Mohon tunggu...
Budi Susilo
Budi Susilo Mohon Tunggu... Lainnya - Bukan Guru

Best in Citizen Journalism dan People Choice Kompasiana Awards 2024, yang teteup bikin tulisan ringan-ringan. Males mikir berat-berat.

Selanjutnya

Tutup

Politik Pilihan

Ternyata Baliho tidak Efektif Menaikkan Elektabilitas

15 Agustus 2021   06:56 Diperbarui: 15 Agustus 2021   07:17 525
+
Laporkan Konten
Laporkan Akun
Kompasiana adalah platform blog. Konten ini menjadi tanggung jawab bloger dan tidak mewakili pandangan redaksi Kompas.
Lihat foto
Ilustrasi Baliho dari KOMPAS.COM/PUTRA PRIMA PERDANA

Ramai diberitakan, sejumlah tokoh politik  memasang baliho di berbagai daerah.
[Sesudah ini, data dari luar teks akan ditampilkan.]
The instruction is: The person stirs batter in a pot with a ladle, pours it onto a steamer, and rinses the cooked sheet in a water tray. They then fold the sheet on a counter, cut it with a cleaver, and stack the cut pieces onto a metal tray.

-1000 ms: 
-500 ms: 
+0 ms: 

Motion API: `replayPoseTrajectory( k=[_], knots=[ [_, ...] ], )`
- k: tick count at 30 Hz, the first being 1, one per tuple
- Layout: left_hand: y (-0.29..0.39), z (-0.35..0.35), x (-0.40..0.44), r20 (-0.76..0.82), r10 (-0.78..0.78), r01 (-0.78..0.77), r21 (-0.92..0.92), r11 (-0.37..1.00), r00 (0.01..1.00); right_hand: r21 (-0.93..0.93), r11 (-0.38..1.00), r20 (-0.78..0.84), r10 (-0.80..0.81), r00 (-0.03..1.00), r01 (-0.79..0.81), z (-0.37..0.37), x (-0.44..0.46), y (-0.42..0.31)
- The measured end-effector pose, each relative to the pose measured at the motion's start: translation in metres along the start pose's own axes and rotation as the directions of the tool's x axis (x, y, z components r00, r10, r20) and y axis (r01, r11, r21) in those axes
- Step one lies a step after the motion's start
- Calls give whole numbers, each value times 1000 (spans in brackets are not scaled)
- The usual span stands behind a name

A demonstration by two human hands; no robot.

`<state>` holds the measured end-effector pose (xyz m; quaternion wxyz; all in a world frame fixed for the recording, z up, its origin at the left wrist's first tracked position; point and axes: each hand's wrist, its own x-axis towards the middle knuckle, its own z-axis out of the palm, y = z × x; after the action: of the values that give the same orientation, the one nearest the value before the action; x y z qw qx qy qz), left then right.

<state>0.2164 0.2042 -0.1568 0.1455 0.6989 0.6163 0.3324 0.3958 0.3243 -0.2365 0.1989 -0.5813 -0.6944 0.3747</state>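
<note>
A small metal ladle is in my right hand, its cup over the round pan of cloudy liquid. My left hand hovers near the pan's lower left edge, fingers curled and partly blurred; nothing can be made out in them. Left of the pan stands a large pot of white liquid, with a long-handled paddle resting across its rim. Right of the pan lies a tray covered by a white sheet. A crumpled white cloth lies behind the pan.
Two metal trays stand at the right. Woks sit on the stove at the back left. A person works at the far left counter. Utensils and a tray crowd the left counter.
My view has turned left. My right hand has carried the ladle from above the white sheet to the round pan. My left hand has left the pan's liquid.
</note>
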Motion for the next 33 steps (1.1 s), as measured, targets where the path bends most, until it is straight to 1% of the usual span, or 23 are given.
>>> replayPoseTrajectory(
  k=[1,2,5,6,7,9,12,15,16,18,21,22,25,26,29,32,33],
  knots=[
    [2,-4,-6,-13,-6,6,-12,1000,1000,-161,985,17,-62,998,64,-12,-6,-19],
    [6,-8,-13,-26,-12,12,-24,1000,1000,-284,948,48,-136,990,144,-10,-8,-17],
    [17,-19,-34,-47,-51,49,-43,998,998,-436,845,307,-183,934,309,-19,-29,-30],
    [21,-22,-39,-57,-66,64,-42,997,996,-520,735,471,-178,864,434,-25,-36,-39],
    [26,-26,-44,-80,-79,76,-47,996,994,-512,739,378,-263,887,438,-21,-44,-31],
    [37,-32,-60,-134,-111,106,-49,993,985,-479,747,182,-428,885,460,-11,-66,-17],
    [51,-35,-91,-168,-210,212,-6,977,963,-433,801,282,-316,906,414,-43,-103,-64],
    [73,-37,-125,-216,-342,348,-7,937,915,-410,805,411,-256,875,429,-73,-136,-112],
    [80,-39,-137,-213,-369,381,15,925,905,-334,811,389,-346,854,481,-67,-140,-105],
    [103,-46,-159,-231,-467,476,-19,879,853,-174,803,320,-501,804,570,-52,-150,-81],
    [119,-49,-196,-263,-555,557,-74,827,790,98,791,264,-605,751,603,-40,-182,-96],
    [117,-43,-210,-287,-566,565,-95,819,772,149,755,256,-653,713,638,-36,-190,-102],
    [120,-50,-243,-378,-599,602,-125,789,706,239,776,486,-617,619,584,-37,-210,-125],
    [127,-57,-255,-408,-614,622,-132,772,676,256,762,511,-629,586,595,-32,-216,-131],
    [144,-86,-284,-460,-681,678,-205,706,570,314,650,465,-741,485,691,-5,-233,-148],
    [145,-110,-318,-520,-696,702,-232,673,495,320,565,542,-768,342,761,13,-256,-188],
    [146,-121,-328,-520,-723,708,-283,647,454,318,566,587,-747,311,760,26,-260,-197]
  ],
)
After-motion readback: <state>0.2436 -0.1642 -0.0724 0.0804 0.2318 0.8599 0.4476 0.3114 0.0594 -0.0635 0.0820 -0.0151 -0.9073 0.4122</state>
Patut diduga, promosi diri secara masif itu merupakan upaya mendongkrak elektabilitas menjelang pilpres 2024. Namun pemasangan baliho oleh politikus di tengah pandemi dianggap gagal mengerek elektabilitas.

Menurut Direktur Eksekutif Indonesia Political Opinion (IPO) Dedi Kurnia Syah, terjadi pergeseran perilaku publik yang lebih memperhatikan aktivitas-aktivitas politikus yang berdampak langsung ke masyarakat, bukan semata promosi via baliho. Baliho dipandang belum efektif untuk menaikkan elektabilitas tokoh (selanjutnya dapat dibaca di kompas.com).

Benarkah demikian?

Dua kawan pemborong melempar peruntungan dalam pemilihan umum legislatif 2014 lalu. Dua-duanya merupakan tokoh politik yang memiliki kantong-kantong suara potensial.

Satu orang, sebutlah namanya Riccardo, merupakan tokoh disegani. Sejak bertahun-tahun sebelumnya, ia aktif di berbagai organisasi dan gerakan kemasyarakatan.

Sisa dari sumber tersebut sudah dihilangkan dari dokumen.